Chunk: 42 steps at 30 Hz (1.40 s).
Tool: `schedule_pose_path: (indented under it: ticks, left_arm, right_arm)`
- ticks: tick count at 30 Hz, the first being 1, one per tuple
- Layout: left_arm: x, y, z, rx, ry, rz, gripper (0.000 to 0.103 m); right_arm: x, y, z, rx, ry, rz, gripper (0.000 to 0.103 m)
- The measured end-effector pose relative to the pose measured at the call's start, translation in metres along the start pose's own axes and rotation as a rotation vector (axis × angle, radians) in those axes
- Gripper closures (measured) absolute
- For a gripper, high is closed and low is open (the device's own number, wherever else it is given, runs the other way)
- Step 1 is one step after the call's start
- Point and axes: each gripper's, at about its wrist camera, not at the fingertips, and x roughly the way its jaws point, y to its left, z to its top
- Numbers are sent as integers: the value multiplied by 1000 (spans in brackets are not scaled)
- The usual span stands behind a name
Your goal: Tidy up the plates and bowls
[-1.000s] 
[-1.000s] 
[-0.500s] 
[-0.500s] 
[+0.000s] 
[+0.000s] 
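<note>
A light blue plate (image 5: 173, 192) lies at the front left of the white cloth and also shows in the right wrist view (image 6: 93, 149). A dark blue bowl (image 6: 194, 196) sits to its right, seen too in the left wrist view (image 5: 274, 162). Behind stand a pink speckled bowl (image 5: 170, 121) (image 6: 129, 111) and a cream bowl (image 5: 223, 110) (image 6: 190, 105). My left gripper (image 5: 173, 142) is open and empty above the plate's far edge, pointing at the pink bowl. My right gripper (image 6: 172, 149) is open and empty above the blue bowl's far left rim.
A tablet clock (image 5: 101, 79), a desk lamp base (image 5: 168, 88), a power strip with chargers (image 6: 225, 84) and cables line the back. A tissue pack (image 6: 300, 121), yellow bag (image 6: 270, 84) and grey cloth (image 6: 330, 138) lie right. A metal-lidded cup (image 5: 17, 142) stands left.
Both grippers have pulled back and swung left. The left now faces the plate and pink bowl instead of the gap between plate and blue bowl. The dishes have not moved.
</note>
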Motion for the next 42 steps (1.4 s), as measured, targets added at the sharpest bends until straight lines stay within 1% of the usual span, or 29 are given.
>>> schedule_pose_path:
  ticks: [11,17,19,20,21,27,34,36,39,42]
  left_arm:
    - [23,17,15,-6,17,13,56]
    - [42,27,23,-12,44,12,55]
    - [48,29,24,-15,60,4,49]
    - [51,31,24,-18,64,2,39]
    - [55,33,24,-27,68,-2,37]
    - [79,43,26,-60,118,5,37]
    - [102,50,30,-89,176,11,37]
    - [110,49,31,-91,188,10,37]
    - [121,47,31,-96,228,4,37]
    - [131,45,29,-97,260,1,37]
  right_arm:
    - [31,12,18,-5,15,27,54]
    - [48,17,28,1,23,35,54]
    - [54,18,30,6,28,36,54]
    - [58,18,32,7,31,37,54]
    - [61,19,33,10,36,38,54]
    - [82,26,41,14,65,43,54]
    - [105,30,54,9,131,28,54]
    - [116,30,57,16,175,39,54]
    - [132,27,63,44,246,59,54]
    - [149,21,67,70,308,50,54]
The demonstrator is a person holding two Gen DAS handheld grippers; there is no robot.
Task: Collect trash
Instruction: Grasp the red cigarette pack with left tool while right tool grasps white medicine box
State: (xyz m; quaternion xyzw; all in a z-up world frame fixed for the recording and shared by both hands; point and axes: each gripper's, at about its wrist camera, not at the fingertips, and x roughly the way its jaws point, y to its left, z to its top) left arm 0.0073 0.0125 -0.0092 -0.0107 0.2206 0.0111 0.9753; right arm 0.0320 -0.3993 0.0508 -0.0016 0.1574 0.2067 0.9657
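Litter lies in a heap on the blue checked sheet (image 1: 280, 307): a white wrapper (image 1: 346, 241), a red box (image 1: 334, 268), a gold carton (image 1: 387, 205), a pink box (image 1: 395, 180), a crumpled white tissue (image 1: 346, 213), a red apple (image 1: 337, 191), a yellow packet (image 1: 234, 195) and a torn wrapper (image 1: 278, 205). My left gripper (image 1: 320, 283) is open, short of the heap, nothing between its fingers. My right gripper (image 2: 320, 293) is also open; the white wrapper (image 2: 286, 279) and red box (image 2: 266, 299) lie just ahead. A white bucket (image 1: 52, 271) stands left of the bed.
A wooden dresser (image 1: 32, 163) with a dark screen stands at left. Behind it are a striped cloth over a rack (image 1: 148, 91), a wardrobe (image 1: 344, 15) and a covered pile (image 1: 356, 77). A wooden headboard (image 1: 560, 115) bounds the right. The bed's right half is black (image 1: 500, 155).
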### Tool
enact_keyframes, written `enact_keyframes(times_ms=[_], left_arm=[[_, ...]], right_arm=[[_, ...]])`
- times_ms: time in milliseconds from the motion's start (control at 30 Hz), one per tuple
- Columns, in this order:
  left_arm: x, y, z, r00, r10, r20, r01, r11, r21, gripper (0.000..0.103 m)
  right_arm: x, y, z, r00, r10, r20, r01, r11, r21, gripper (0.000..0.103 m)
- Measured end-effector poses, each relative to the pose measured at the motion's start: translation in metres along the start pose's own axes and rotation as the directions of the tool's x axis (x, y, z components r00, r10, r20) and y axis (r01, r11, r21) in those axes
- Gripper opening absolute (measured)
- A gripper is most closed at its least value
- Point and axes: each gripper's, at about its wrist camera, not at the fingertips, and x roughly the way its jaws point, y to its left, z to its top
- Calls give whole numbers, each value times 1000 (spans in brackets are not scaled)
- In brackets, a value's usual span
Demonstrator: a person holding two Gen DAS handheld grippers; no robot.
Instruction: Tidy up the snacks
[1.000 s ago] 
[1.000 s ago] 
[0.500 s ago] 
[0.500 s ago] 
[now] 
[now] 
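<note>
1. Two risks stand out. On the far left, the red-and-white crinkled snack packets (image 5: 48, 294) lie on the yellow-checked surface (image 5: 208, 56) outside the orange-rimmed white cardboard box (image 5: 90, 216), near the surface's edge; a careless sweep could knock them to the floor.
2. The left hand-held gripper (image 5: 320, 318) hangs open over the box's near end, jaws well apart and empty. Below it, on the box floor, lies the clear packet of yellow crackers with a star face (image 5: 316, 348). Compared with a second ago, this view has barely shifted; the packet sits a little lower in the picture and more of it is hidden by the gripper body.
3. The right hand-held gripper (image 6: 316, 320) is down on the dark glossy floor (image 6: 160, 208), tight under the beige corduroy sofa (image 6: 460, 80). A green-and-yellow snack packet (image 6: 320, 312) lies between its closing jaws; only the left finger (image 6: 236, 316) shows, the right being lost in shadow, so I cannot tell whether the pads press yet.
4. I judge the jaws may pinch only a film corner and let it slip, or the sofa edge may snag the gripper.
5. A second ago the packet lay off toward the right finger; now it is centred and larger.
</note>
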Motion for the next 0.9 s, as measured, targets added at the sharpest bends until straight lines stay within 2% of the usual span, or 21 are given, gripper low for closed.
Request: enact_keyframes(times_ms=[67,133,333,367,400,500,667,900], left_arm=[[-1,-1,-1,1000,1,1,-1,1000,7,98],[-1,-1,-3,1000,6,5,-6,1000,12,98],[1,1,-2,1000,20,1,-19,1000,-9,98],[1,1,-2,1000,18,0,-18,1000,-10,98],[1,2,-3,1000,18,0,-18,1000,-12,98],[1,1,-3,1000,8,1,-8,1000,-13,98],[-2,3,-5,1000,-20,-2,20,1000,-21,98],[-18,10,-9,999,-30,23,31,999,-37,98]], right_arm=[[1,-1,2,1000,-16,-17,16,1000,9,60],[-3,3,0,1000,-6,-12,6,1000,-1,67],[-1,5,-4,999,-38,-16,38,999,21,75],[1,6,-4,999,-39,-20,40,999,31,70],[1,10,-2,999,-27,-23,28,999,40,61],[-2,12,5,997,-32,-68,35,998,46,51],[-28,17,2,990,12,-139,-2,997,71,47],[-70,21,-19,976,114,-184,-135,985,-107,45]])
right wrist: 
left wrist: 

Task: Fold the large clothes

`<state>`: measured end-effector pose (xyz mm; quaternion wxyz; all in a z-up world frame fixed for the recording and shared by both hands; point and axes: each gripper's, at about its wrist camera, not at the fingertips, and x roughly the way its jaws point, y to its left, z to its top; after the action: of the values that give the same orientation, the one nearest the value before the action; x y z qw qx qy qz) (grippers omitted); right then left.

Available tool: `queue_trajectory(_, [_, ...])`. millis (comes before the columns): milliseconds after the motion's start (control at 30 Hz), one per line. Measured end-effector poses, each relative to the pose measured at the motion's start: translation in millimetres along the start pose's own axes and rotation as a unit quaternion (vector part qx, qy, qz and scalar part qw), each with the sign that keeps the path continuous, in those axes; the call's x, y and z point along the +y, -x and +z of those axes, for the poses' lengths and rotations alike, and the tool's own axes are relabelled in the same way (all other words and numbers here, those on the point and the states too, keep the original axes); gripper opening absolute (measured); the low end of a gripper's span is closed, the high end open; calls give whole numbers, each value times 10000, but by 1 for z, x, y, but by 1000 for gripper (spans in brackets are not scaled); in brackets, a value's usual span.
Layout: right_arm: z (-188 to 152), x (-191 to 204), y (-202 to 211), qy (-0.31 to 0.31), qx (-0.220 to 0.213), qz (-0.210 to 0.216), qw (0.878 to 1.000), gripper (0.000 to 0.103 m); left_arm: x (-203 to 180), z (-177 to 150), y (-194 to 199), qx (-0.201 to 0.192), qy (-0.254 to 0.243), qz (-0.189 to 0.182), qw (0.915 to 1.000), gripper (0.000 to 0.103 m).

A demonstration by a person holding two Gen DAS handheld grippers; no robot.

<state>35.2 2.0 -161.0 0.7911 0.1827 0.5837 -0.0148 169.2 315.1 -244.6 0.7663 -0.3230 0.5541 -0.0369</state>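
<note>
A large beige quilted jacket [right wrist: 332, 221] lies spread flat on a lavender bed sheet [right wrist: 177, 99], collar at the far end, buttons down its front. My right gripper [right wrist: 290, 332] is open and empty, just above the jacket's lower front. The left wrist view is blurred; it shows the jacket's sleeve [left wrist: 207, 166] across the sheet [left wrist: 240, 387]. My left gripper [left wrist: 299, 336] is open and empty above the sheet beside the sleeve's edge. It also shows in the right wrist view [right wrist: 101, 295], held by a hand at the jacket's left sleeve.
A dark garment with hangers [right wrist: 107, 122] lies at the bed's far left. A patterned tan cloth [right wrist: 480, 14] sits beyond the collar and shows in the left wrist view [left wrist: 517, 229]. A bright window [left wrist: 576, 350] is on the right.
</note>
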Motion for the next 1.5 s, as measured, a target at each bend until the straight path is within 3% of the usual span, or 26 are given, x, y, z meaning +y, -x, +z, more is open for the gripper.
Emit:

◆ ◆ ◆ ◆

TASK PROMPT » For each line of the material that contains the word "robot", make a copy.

YOUR RESPONSE »
The demonstrator is a person holding two Gen DAS handheld grippers; there is no robot.
Demonstrator: a person holding two Gen DAS handheld grippers; no robot.
A demonstration by a person holding two Gen DAS handheld grippers; no robot.

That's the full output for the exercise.